- **WHAT IS EXPECTED**
Please restate word for word the lines of the entries below from the one with "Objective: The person" to the one with "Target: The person", inclusive, and leave out every picture.

- **EXERCISE INPUTS**

- - - -

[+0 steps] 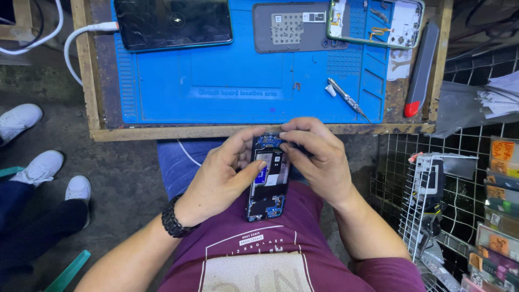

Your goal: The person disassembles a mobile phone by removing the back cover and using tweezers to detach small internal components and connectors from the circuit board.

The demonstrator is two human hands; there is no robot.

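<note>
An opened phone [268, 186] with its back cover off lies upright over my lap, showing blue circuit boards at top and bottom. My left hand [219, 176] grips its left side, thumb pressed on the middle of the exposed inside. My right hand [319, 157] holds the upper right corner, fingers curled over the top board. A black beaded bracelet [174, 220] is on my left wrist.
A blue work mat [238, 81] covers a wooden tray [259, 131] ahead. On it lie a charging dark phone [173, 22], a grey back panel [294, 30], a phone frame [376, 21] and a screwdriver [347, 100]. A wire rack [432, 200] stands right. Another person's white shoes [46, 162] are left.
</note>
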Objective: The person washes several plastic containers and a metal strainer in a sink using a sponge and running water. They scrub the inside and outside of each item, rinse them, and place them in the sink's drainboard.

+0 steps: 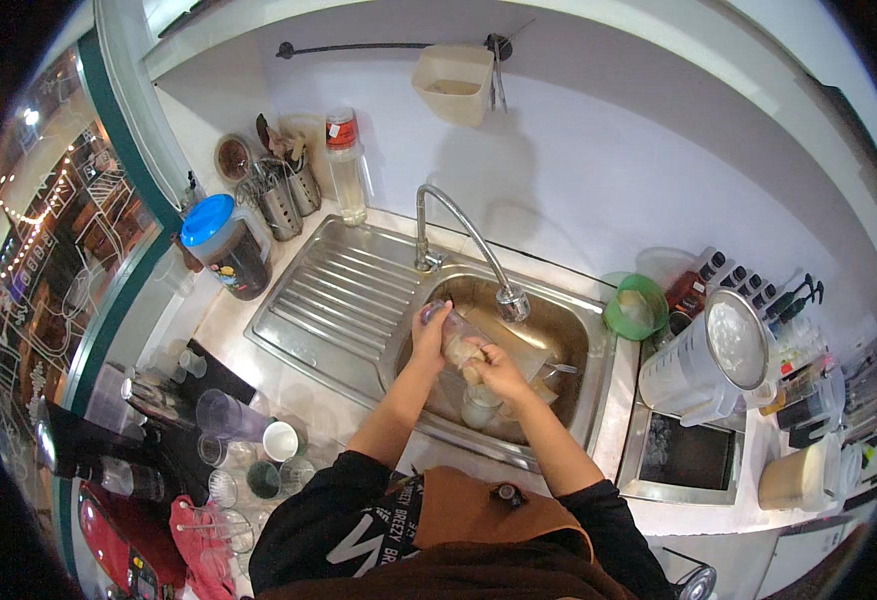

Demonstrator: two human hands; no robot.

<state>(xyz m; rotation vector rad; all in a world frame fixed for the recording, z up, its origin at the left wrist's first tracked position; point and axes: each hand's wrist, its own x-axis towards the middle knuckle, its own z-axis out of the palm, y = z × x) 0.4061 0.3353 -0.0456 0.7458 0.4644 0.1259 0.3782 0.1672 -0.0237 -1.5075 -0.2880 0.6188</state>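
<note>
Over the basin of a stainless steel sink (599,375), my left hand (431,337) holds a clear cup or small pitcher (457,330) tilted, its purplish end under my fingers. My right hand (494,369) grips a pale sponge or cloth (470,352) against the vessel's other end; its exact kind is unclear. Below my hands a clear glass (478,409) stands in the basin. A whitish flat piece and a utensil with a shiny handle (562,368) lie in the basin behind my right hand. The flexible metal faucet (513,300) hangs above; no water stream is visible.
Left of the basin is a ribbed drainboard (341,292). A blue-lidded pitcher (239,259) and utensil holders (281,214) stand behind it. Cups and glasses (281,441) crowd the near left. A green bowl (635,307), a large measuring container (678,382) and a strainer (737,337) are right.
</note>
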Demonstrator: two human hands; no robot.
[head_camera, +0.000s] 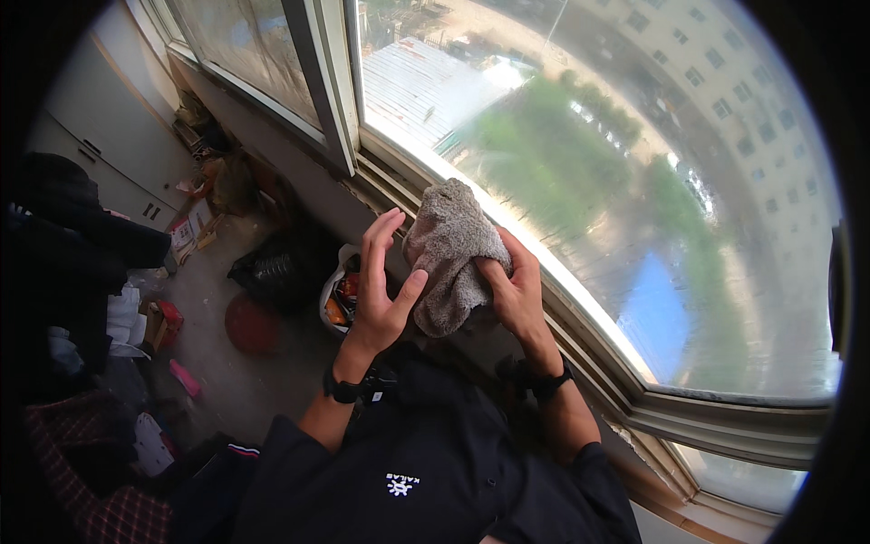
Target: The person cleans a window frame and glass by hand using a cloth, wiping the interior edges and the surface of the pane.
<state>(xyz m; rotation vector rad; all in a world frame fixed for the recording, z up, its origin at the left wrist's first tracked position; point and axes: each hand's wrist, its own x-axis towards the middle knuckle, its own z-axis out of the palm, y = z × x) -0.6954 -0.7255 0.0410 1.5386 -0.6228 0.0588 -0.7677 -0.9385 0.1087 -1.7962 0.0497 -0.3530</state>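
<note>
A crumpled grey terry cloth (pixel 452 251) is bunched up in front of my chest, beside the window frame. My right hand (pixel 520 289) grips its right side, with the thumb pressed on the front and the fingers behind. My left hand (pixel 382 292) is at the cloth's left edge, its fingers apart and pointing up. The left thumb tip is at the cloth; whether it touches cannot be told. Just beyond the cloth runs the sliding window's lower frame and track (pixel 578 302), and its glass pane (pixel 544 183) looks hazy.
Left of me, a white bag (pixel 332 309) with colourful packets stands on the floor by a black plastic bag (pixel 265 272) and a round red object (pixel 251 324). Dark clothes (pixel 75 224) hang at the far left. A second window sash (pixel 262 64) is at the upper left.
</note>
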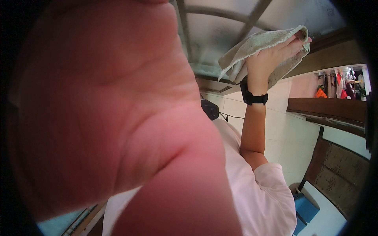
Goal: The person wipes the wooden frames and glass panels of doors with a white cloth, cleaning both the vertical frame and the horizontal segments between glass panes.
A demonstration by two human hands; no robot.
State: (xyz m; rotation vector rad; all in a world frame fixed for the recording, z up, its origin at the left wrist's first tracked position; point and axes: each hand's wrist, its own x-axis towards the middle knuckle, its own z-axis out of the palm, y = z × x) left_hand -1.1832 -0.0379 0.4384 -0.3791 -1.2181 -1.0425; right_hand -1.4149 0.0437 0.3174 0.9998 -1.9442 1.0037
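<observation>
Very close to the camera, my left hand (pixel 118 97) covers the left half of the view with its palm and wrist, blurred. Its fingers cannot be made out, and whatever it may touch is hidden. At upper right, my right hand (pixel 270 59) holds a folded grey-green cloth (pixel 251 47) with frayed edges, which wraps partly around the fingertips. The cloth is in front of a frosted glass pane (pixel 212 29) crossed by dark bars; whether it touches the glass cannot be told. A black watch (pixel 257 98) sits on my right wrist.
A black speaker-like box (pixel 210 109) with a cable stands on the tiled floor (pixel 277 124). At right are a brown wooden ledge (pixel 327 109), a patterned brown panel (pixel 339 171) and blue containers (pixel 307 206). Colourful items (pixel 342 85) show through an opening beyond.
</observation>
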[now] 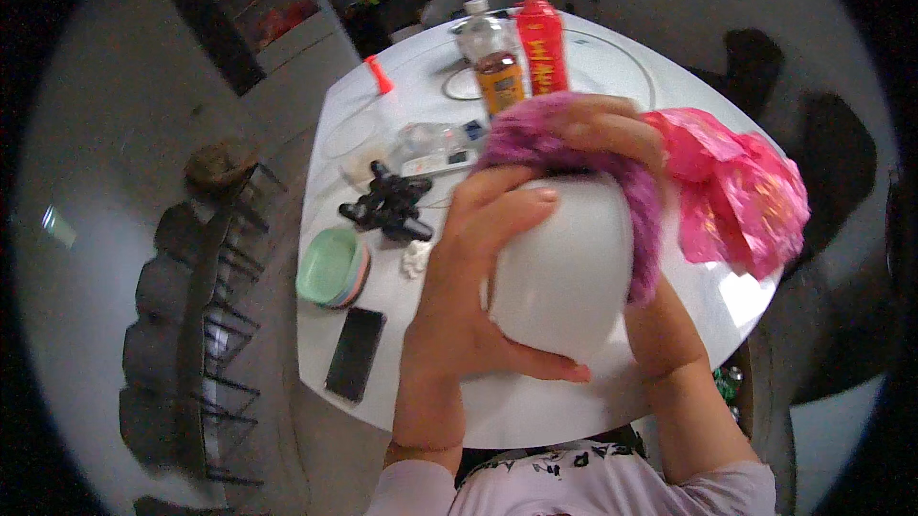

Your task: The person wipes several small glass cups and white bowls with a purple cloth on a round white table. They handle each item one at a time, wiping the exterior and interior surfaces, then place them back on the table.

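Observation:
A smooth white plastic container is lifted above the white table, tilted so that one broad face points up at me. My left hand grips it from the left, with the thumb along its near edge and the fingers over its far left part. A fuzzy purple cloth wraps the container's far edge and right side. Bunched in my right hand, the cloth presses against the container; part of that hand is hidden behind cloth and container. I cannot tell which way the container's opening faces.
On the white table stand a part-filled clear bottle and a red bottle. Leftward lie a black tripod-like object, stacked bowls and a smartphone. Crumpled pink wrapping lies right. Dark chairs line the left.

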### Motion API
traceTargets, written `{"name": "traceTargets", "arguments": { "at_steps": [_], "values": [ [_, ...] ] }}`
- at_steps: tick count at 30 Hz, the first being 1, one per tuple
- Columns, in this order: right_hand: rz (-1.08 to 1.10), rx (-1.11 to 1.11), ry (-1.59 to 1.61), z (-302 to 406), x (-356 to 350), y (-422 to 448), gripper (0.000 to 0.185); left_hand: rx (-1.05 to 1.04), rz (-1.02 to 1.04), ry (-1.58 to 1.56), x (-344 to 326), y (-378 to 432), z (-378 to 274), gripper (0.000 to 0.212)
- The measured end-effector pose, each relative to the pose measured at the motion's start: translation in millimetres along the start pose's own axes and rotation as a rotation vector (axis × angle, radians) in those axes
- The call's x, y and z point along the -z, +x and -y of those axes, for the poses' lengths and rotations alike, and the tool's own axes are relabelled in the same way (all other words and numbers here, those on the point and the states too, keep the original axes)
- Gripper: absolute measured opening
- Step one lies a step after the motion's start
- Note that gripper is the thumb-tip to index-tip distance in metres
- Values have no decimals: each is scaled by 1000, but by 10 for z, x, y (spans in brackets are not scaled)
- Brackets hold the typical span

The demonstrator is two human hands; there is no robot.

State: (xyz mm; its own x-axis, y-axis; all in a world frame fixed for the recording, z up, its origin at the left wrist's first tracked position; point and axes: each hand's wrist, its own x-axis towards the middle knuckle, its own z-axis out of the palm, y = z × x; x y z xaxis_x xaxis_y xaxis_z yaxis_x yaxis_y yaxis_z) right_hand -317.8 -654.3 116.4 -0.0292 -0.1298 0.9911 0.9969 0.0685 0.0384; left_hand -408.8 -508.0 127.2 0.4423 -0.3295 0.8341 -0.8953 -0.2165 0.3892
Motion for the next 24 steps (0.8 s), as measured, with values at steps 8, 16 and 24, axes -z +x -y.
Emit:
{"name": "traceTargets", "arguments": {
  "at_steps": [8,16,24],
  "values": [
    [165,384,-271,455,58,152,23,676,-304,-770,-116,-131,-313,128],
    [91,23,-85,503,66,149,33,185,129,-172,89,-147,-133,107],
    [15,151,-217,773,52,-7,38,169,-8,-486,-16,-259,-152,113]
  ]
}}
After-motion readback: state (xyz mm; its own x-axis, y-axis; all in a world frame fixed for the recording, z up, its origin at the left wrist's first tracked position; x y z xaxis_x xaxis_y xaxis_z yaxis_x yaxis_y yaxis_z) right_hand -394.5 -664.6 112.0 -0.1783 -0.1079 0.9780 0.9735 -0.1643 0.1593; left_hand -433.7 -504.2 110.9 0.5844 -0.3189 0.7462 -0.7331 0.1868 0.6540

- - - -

- **YOUR SOLUTION**
Objective: The person washes several plastic containers and a metal strainer in a sink using a sponge and running water. They scrub the inside and outside of each item, rinse them, and place them in the sink's drainboard.

+0 steps: 

Demonstrator: two human hands; no robot.

<state>(xyz m; rotation vector rad; all in a world frame fixed for the recording, z up, its origin at the left wrist's first tracked position; point and axes: each hand's wrist, its own x-axis towards the middle knuckle, its own z-axis out of the palm, y = z × x) 0.4061 0.3353 -0.0456 0.7458 0.4644 0.1259 0.3782 0.1672 -0.0237 -1.5075 -0.2880 0.6188</state>
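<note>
Over the basin of a stainless steel sink (599,375), my left hand (431,337) holds a clear cup or small pitcher (457,330) tilted, its purplish end under my fingers. My right hand (494,369) grips a pale sponge or cloth (470,352) against the vessel's other end; its exact kind is unclear. Below my hands a clear glass (478,409) stands in the basin. A whitish flat piece and a utensil with a shiny handle (562,368) lie in the basin behind my right hand. The flexible metal faucet (513,300) hangs above; no water stream is visible.
Left of the basin is a ribbed drainboard (341,292). A blue-lidded pitcher (239,259) and utensil holders (281,214) stand behind it. Cups and glasses (281,441) crowd the near left. A green bowl (635,307), a large measuring container (678,382) and a strainer (737,337) are right.
</note>
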Demonstrator: two human hands; no robot.
[head_camera, +0.000s] 
Target: The person cleans a window frame and glass by hand using a cloth, wiping the interior edges and the surface of the pane.

Nothing more belongs to this answer.